Sgt. Dave Bowers of the 101st Airborne wrote: “It’s nice to be remembered by so many people from back home and I want you to know I really appreciate it.”

Sgt. Bowers signed off, “Take care and Drive On.”

That phrase, “Drive On”, was said by soldiers to each other on patrol, usually after an enemy ambush, witnessing the deaths of friends. There was no time to grieve, so “Drive On” was used to refocus, move ahead and complete the mission.

Some soldiers were philosophical. Sgt. Wayne Leinauer of the 101st Airborne wrote on his envelope, “When the power of love overcomes the love of power, then there will be peace.”

Dave Mohn, about age 12, in his 6th grade class picture from St. John the Evangelist grade school in Lower Makefield. Each year, the Bucks County Courier Times encouraged readers to send Christmas cards to soldiers in Vietnam by publishing their names and overseas addresses. "I didn't know any of them," said Mohn. "I just thought it was a nice thing to do."

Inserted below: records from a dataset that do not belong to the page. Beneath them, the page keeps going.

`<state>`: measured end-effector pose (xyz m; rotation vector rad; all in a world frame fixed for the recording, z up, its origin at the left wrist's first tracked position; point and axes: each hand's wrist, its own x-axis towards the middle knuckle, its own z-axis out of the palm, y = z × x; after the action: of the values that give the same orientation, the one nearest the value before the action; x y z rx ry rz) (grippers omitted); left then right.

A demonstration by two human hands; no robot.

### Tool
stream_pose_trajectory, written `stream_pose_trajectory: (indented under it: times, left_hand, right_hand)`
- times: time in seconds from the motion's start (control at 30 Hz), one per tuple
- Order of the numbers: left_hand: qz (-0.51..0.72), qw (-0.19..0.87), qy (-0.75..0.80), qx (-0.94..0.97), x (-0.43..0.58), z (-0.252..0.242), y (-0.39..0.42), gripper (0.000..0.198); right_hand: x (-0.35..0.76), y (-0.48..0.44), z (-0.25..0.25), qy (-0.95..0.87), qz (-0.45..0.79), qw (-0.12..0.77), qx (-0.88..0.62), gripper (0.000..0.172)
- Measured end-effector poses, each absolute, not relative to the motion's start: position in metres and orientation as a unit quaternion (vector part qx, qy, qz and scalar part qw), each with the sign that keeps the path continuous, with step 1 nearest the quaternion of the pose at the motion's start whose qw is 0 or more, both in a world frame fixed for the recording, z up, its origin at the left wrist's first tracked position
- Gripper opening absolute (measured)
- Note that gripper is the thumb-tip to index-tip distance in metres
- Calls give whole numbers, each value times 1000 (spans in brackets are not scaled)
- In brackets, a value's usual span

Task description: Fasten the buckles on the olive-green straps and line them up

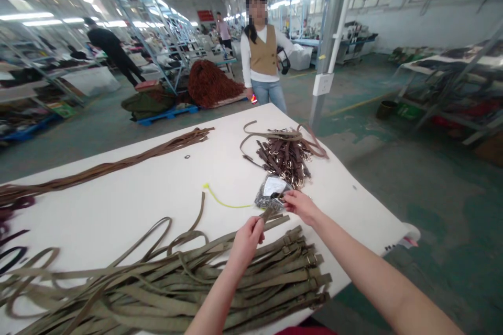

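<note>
Both hands: we find the left hand [247, 238] and the right hand [301, 207] near each other, toward the right edge of the table [228, 167].
Left grasp: fingers closed on an olive strap [268, 213], its end projecting past them.
Right grasp: fingertips pinching a small dark piece [277, 195], too small for us to identify.
Packet: a clear packet [273, 187] with a white label lies just beyond the hands, behind the small dark piece in our view.
Step in hand: we judge it to be the handling of one strap end with one small piece.
Next move: in our judgement it calls for a steady left hold and careful alignment by the right.
Near edge: a bundle of olive straps [275, 267], buckles showing at its right end.
Tie: a yellow-green tie [218, 202], left of the packet.
Right edge: a heap of brown clasped pieces [286, 154], just beyond the packet.
Far edge: long brown straps [149, 153]; a small ring [187, 156] lies apart from them.
Far right corner: a standing person [264, 55] beyond it.
</note>
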<state>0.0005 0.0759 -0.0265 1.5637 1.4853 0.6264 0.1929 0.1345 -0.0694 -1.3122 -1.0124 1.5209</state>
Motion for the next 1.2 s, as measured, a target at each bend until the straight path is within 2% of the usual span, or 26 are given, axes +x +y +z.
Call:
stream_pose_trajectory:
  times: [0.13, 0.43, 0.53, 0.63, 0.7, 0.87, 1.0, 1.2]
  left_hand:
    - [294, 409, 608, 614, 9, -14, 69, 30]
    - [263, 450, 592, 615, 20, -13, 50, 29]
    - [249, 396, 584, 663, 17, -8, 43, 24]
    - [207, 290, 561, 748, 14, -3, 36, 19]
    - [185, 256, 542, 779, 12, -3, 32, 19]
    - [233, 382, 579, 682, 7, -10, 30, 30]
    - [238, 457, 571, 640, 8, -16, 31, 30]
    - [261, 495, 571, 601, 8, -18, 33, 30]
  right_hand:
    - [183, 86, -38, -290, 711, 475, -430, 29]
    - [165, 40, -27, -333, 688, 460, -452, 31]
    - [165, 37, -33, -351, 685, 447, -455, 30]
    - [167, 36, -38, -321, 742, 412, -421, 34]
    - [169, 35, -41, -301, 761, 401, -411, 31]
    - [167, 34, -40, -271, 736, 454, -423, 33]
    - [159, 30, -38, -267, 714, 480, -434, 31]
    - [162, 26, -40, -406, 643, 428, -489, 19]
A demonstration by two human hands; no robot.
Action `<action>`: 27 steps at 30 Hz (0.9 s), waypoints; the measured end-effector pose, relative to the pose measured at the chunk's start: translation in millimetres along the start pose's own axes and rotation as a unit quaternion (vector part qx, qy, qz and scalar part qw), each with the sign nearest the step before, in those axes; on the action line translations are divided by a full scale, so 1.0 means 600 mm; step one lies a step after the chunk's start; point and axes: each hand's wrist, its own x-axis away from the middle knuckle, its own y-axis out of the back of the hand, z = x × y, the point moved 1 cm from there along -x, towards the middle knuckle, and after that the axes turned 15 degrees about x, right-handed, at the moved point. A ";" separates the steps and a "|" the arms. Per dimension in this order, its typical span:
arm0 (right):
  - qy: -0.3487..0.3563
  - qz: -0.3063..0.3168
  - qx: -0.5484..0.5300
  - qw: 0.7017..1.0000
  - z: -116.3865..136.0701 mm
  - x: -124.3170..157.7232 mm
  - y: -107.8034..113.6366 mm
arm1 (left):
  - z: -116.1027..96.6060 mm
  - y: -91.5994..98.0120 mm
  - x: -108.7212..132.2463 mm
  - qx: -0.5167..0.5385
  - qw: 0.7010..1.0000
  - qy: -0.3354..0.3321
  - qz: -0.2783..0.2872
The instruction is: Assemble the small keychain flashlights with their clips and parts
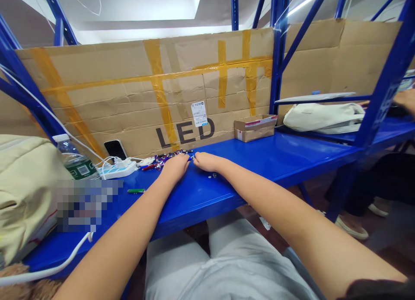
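Both my hands meet over the blue shelf top, in front of the cardboard. My left hand (177, 166) has its fingers closed round a small blue pen-like piece (190, 158). The fingertips of my right hand (206, 161) pinch the other end of it, where something pale and shiny shows. Most of the piece is hidden by the fingers. Behind my left hand lies a heap of slim pens (160, 158) in red, purple and dark colours. A green pen (136, 191) rests apart, left of my forearm. Tiny clear and metal bits (214, 176) lie just below my right hand.
On the left are a cream bag (26, 183), a water bottle (76, 157), a phone (115, 149) and a power strip (119, 169) with cables. A small open carton (256, 129) stands back right. Farther right is a white bag (324, 117) beyond blue posts; another person's hand shows there.
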 end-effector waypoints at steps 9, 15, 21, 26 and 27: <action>0.037 0.002 -0.019 0.999 0.003 -0.004 -0.001 | 0.024 0.009 -0.005 0.060 0.998 0.003 0.007; -0.045 -0.032 -0.100 0.993 -0.022 -0.005 0.001 | 0.053 0.013 0.000 0.209 0.977 0.038 0.005; -0.089 -0.056 -0.111 0.988 -0.041 -0.008 -0.004 | 0.075 0.003 0.001 0.255 0.958 0.129 -0.011; -0.097 -0.057 -0.113 0.987 -0.046 -0.008 -0.006 | 0.090 -0.003 -0.003 0.381 0.897 0.223 -0.028; -0.099 -0.053 -0.113 0.987 -0.046 -0.007 -0.005 | 0.093 -0.006 -0.005 0.407 0.883 0.229 -0.043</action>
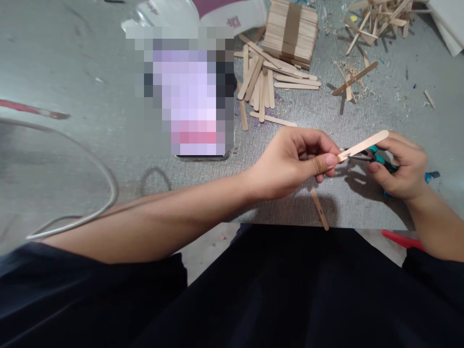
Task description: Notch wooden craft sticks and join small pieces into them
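Note:
My left hand [295,162] pinches one end of a wooden craft stick [364,144] between thumb and fingers. The stick slants up to the right above the grey table [90,72]. My right hand [402,169] is closed round a teal-handled cutter [377,157], whose metal jaws meet the stick close to my left fingertips. A short cut piece of stick [319,209] lies on the table just below both hands, near the front edge.
Loose sticks [263,87] and a banded bundle of sticks [292,31] lie at the back. A glued stick structure [380,19] stands far right among shavings. A blurred phone [190,92] lies centre-left, a white cable [90,212] at left, a red tool [402,239] below the edge.

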Demonstrator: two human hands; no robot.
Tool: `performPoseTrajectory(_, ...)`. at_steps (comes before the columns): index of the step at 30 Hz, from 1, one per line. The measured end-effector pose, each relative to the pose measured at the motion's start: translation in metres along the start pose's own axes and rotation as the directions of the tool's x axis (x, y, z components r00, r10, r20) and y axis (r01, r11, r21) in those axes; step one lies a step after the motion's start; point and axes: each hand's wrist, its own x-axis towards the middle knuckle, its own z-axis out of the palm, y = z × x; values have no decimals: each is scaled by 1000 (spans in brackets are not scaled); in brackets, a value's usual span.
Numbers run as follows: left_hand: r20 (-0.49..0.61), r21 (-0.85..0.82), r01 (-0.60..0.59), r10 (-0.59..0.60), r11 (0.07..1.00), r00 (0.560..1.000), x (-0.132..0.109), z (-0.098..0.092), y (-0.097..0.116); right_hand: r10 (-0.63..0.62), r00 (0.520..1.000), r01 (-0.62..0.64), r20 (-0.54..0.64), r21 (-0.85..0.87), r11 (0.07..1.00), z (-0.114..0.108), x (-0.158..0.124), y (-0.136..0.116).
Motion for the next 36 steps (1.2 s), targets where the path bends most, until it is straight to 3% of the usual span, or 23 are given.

One was certain of the nobility of fighting in Southeast Asia, and saving Vietnam from the communists. Specialist 4 Billy Pierce wrote: “We are in Vietnam for the cause of freedom and we will do our best to preserve freedom for all Americans and the rest of the free world so that some day this world will be a much better place to live.”

Another was ambivalent about his service. Senior wireman and radio operator Jim Cassar, 20, who had come home to see his family that Christmas, wrote Mohn that he had extended his tour in Vietnam another six months.

“I’ve spent 19 months in Vietnam,” he wrote. “Don’t ask me why I’m staying here so long, because I don’t really know myself. If you decide to write again ... tell me about yourself.”

But Mohn never wrote back.

“A couple of guys asked me to write again, but I never did, I’m sad to say. I wish I had written back. I guess I just got busy with teenage stuff.

A letter from Jim Henderson, who was serving in Vietnam in 1967, to 13 year old Dave Mohn of Lower Makefield.
A letter from Jim Henderson, who was serving in Vietnam in 1967, to 13 year old Dave Mohn of Lower Makefield.

After graduating from Bishop Egan High School in 1972 (now Conwell-Egan) he had a busy life. He graduated from college, got a job as an assistant manager at the John Wanamaker department store at the Oxford Valley Mall, returned to school, attended the Art Institute of Philadelphia, and became a professional interior designer. He moved to Florida in the 1980s. He lives in Boca Raton today.

And he still has the cards and letters.

“I had this collection in a box wherever I was,” Mohn said. “A few years ago I put them all in a scrap book as a way to preserve them. They should be preserved, but now that I’m approaching 70, I’m getting rid of a lot of things. That’s why I contacted the Courier.”

He’d like to give them to a local veterans organization, or a library or some place that archives such things, but he’s not sure what or who that would be.

He knows what he has isn’t history written with a capital “H”, but history more intimate, pen and ink on paper, from the people who were there, writing from battlefields and uncertain fates, thinking of their families in Bucks County, thanking a kid from Morrisville they didn’t know for remembering, when so many back home seemed to forget.

Dave Mohn on his collection of Christmas letters sent from Vietnam from Bucks Countians fighting the war: “I want to donate it to maybe a Bucks County Vietnam veterans association or something like it. Somebody who would appreciate them. I don’t want them just thrown away because I think they're important for Bucks County and the veterans and family members who live there.”